I'm sitting here watching Bush's speech and wondering, why in the hell is it America's job to bring freedom to the rest of the world...AKA the Middle East?

The Shiites really appreciate our 'gift of freedom.' :roll:

I seriously could give a rats-*** about some arabs freedom...when that same arab would slit my throat (or cut my head off) given the chance. At least when Saddam was in power they hated him; now they hate us. After spending hundreds upon hundreds of billions of dollars to supposedly make us safer we've made millions of people over there mad enough to want to hijack a plane and fly into some buildings or blow up something.

I'm sick of this imperialistic crap and that we're on a 'mission from god' to bring democracy to the rest of the world (in particular the middle east)...I guess the Allah doesn't believe in freedom. :roll: We need to get off of our dependency on oil from that region and then pull out and just let it rot.


----------



## Ron Gilmore (Jan 7, 2003)

Matt Democracy breeds peace, peace and prosperity. Prosperity eliminates discontent which reduces the attraction to extremist. These extremists are the root of the terrorism though out the world. Go check out a world history book and you will see that most dictators and zealots rose to power in countries facing a lack of prosperity and hope.

If we as nation want to see another 200 years we need for the majority of the world to be prosperous and have the ability to obtain the dreams we have. This is why the US is the destination of those seeking a better life. We have what they want and that is a freedom to be what ever we want.

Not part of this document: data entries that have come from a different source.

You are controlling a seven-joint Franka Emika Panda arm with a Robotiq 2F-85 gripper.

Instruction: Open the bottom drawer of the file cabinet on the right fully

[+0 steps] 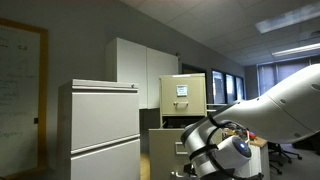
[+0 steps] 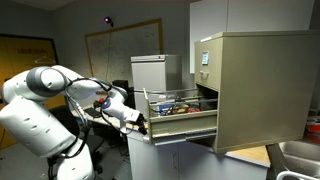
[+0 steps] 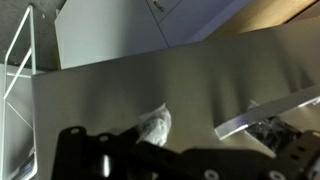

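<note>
The beige file cabinet point(image 1: 183, 92) point(image 2: 255, 85) carries a white label on its top drawer. The bottom drawer point(image 2: 182, 122) point(image 1: 165, 145), the lowest one showing, stands pulled far out with clutter inside. My gripper point(image 2: 140, 122) point(image 1: 190, 165) is at that drawer's front end. In the wrist view the grey drawer front point(image 3: 150, 85) fills the picture. Its silvery handle point(image 3: 265, 108) runs in from the right. My gripper point(image 3: 210, 135) is open. One pale fingertip point(image 3: 156, 124) is close to the panel, and the handle's end lies between the fingers, which do not clamp it.
A wider pale grey cabinet point(image 1: 100, 125) with two broad drawers stands beside the file cabinet. Tall white cupboards point(image 1: 140, 70) are behind it. A whiteboard point(image 2: 120, 50) hangs on the far wall. My arm's bulky links point(image 2: 40, 100) are in front of the pulled-out drawer.
</note>
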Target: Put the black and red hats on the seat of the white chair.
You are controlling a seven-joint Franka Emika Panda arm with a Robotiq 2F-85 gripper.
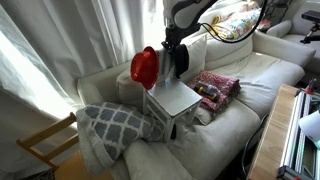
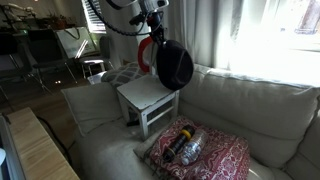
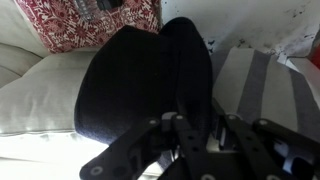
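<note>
Claw (image 3: 198,125) sat at black hat (image 3: 135,80) brim; you couldn't tell whether it had clamped. Thin brim could slip, dropping off seat (image 1: 172,98) below; red hat (image 1: 144,67) alongside might snag.

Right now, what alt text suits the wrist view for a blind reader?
A black hat fills the middle, with the claw at its lower edge. A red patterned cushion shows top left, a white chair at right.

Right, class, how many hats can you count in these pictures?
2. The red hat is up against the back of the white chair; the black hat is right beside it. Others could be hidden from view.
</note>
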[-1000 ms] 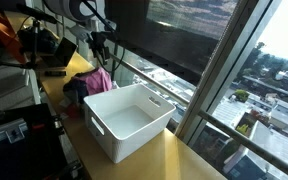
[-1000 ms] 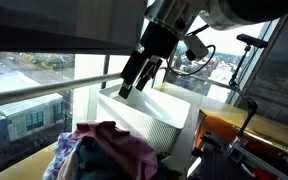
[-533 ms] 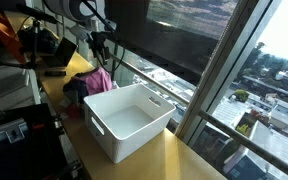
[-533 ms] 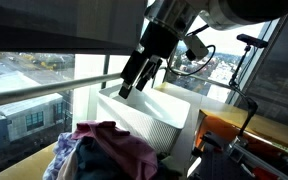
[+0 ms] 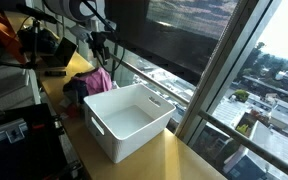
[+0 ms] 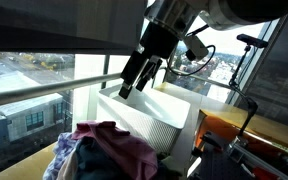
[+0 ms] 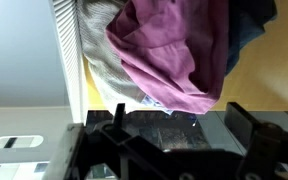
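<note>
While your black two-fingered gripper (image 6: 133, 88) hangs with its jaws spread wide and nothing between them, you are judged to be in the approach step: positioned above the work, not yet reaching for it. Findings run from the gripper outward.

1. Directly under the gripper, the wrist view shows a crumpled magenta cloth garment (image 7: 174, 50). It lies topmost on a loose heap of mixed clothes (image 6: 69, 160), which also holds dark blue and pale ribbed pieces. No view shows the gripper touching the fabric.

2. The heap rests on the yellow wooden tabletop (image 7: 269, 75), outside the white rectangular plastic bin (image 5: 129, 120) and just beside one of the bin's short end walls. In an exterior view the gripper hangs over that end wall and the heap, higher than the bin's rim.

3. Beyond the bin, the tall glass window with a metal rail (image 5: 214, 70) runs along the bin's long side.

Assessment: your next move calls for a straight descent onto the magenta garment. Hold the jaws wide until the fingers straddle a raised fold, then close on it. The cloth is soft and tangled with its neighbours, so expect other pieces to drag. Keep the fingers off the bin's end wall on the way down.
</note>
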Robot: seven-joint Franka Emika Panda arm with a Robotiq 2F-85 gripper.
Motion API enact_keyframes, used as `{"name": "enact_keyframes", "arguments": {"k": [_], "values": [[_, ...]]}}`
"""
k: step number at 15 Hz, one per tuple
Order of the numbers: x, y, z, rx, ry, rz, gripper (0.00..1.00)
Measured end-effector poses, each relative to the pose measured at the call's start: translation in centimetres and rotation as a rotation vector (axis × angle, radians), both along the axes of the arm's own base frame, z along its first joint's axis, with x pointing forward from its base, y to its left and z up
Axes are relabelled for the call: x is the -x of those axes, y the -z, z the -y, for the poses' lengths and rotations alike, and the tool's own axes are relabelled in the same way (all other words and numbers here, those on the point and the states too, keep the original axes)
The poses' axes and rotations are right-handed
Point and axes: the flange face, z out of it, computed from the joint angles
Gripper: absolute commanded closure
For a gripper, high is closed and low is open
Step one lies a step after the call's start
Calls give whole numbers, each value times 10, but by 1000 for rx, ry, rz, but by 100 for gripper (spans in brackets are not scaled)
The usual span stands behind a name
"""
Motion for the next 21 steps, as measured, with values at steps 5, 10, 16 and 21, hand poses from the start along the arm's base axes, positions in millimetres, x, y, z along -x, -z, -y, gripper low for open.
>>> {"name": "enact_keyframes", "arguments": {"k": [5, 10, 16, 21], "values": [[23, 11, -12, 82, -74, 39, 0], [88, 40, -56, 182, -184, 103, 0], [122, 62, -76, 227, -238, 202, 0], [132, 101, -86, 226, -233, 206, 0]]}}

Look at it this way. If Tuesday you where told that you would be a worker in a factory for the rest of your working days, or that because you disagree with the current leader of our nation that you and your family will be imprisoned or killed. Would you not hope that someone would give you the opportunity to change the course of your life to fit your choosing?

Most of us take the ability to do what we want for granted, and become selfish in thinking that others who have the same hope may need our help in obtaining there dream or at the very least allowing there children to obtain theirs.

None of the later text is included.